No tuvo ninguna sensación de estar acercándose a terreno habitado. No percibió nada que le hiciera suponerse en el buen camino y, de pronto, sin embargo, tras unas ramas, se hizo visible una carretera. Arrancó a correr emitiendo extraños sonidos a través de los que empezó a llover un éxtasis irrefrenable. Estuvo dos veces a punto de abrazarse a sí mismo cuando llegó al arcén de la vía. En los quinientos metros que recorrió por él se cruzó con tres coches. Sus ocupantes le miraron estupefactos, pero nadie le ofreció ayuda ni él la pidió. Tras una rotonda, alcanzó las afueras de una ciudad. No supo que se trataba de Salamanca hasta que se topó con un edificio imponente coronado por un letrero elegante que rezaba Hotel Castilla. Junto a su puerta, un soporte publicitario sostenía un mensaje claro y rotundo. Fin de semana de singles. Junto al hotel, se ubicada una franquicia de artículos del hogar que le resultó familiar. Buscó dinero en sus bolsillos y subió la apuesta.

Tras lanzar su ropa impregnada de vómito, sangre y barro a un contenedor, se dirigió, en calzoncillos y portando una toalla amarilla que había adquirido en la franquicia de marras, hacia el hotel.
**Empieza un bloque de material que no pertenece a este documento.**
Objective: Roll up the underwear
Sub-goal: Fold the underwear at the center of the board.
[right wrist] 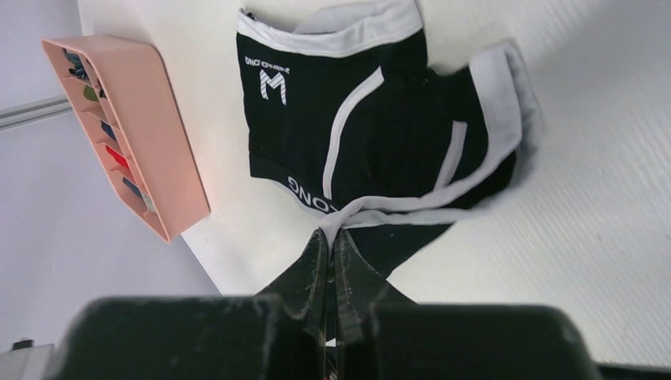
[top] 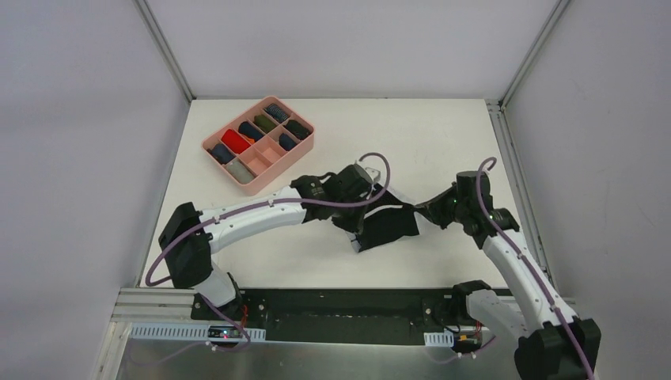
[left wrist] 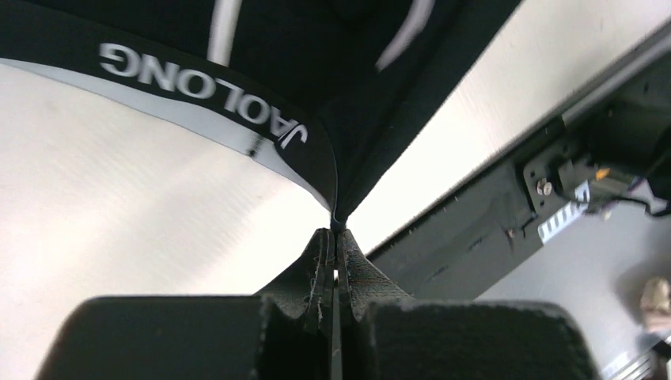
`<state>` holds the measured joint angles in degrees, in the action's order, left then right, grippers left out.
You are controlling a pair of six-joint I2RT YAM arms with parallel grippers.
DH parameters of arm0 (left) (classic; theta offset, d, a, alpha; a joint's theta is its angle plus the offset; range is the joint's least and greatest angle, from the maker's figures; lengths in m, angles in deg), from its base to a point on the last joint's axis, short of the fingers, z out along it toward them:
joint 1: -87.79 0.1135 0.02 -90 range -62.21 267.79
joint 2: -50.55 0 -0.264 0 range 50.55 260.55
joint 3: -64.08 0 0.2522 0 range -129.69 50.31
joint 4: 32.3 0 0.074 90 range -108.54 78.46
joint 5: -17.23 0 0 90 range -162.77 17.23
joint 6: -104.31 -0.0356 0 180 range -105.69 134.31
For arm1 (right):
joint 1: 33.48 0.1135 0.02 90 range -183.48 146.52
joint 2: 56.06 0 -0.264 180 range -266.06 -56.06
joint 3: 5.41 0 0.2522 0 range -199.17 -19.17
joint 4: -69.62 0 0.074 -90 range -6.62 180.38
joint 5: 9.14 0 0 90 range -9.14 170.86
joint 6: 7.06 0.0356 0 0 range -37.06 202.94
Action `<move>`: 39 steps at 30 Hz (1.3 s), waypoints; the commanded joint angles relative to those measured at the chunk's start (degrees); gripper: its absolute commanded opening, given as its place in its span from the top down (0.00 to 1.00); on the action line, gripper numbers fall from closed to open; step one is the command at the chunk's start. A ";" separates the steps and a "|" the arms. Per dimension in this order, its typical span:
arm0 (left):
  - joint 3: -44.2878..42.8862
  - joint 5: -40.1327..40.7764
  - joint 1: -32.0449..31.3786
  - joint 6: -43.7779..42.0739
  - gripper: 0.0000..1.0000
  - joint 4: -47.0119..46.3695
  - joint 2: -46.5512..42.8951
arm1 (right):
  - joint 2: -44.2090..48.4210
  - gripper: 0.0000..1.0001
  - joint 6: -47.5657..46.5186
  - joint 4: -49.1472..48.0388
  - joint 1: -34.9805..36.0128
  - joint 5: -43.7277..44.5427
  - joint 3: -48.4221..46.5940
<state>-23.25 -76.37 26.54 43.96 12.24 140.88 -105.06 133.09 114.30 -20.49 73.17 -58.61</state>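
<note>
Found the black underwear (top: 388, 223) on the white table (top: 443, 134), toward the near right, between the two claws and apart from the pink tray (top: 267, 184). Showed white seams, a white M on the front and white lettering along the waistband (left wrist: 198, 89). Lay bunched and partly folded over on itself, with a white-edged hem turned up along one side in the right wrist view.

Had the left claw (left wrist: 336, 233) squeezed together on a corner of the waistband, no gap between the fingers beyond the cloth edge, black fabric drawn taut away from the tips. Had the right claw (right wrist: 332, 235) closed the same way, pinching a white hem where it crossed the black cloth at the side opposite the left claw.

Sat the tray farther back and to the left, turned at an angle, divided into small compartments. Held one roll of cloth per filled compartment: a red roll (top: 234, 141), an olive green roll (top: 265, 123), a grey roll (top: 240, 172), several dark blue rolls (top: 222, 154) and a darker one at the far right corner. Could not make out more of those rolls at that size.
</note>
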 commanded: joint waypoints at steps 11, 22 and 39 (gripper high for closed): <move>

Justo antes de entrar en él, abordó a una mujer depositando dos besos en sus mejillas.


Se presentó. Ella le dijo que se llamaba Itziar. Era una de las solteras del evento, como él suponía. Justificó su ausencia la noche anterior en el cansancio causado por la semana laboral y su indumentaria en que se dirigía a la piscina climatizada. No sabía si el hotel disponía de una, pero ella no lo discutió. Cardiólogo, respondió él cuando ella preguntó cuál era el trabajo que le tenía tan cansando. Ella confesó conocer el gremio porque tenía bradicardia. Él supo que su suerte había cambiado.